As he had with the people who had gotten like this, Conner tried to send Manrico calming thoughts, but the dog kept leaping through the snow, coming right toward him.
At that moment, a deer—a graceful, careful doe—came out of the woods. Her appearance was so unexpected, her form so exquisite, that even the onrushing Manrico paused and turned.
She had great, soft eyes and long lashes, and a face like a deep song. She walked forward, her narrow legs pushing aside snow that gleamed gold in the sun’s long, final rays. Then she sounded, the vaporous whistling that signals alarm in that peaceable race.

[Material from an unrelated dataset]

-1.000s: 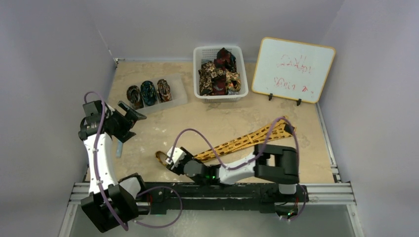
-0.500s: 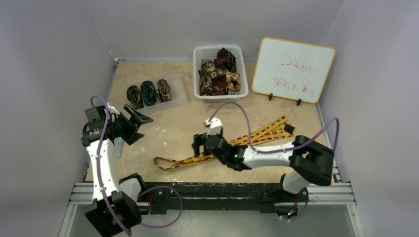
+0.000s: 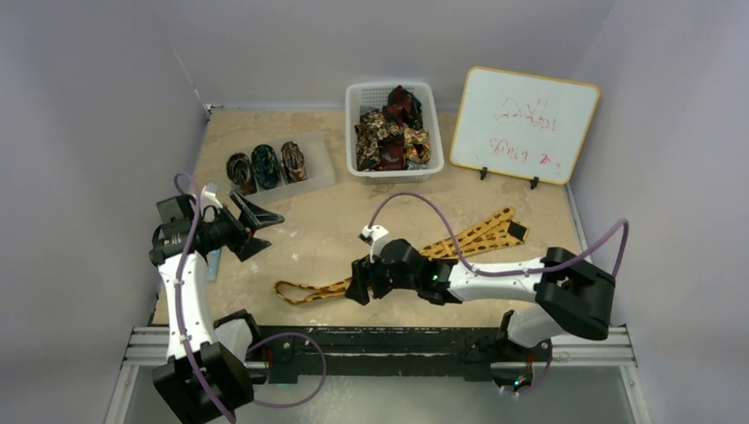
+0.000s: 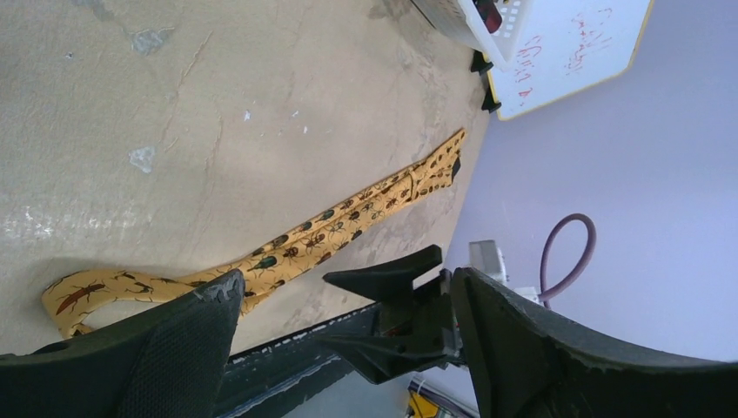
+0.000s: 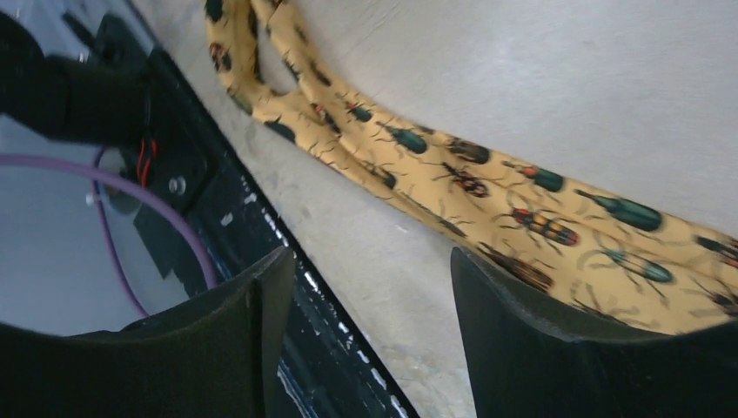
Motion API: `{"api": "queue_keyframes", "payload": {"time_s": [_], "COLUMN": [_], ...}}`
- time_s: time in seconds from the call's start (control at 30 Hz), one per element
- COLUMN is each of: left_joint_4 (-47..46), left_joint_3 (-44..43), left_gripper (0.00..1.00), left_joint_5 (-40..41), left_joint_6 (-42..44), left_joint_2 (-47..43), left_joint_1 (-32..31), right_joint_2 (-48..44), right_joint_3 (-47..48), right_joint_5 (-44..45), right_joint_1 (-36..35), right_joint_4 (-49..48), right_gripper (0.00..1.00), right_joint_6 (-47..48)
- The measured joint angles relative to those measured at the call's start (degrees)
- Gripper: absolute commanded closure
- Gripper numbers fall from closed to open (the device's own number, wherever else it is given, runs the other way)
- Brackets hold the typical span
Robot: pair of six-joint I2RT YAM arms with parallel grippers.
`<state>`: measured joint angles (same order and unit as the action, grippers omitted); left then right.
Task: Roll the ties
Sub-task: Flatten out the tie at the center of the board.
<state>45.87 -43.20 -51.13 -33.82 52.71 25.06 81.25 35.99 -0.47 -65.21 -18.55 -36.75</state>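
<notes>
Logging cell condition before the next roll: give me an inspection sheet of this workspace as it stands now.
Surface: tan mottled tabletop.
Job's things: yellow tie flat, unrolled, narrow end looped; three rolled ties in clear tray; loose ties heaped in white basket.
Clutter: whiteboard with red scribbles.
Grippers: left gripper open, raised, empty; right gripper open, close over the yellow tie.
Cables: purple cable arching over right arm; another along left arm.
Surroundings: plain pale walls.

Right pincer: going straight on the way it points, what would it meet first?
Probably the golden-yellow tie, lying on the table straight ahead of the open right pincer; its height above the tie is unclear.
</notes>
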Motion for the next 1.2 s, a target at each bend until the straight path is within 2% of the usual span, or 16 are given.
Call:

Manrico’s ears pointed toward her. She came closer, her delicate nose questing in the air, her eyes as calm and dark as midnight lakes.
The Two felt sure that the dog could be drawn away, now that the transmitter was no longer broadcasting its order to kill. He did not understand that the animal’s savagery would not end. While he knew he could not control the dog’s mind, he could distract it the way he was doing, by appearing to be a succulent deer. He went closer, projecting every single detail of a female deer that he could recall.
Conner’s voice said, Be careful .
The Two went closer yet.
“Is that really a deer?” Lauren asked.
“Of course it is,” Terry said.
Conner took Lauren’s hand.
The deer came closer. Manrico looked from her back to Conner. He growled softly, a deadly sound. The deer sounded again, then began limping as a mother deer will when her fawn is threatened.
She was close now, just beyond the fence. Manrico’s haunches stiffened, his ears pricked forward, he whined a little. She sounded again and limped, lurching in the snow. That did it: he leaped the fence, barking and howling as he reached her and tore into her throat.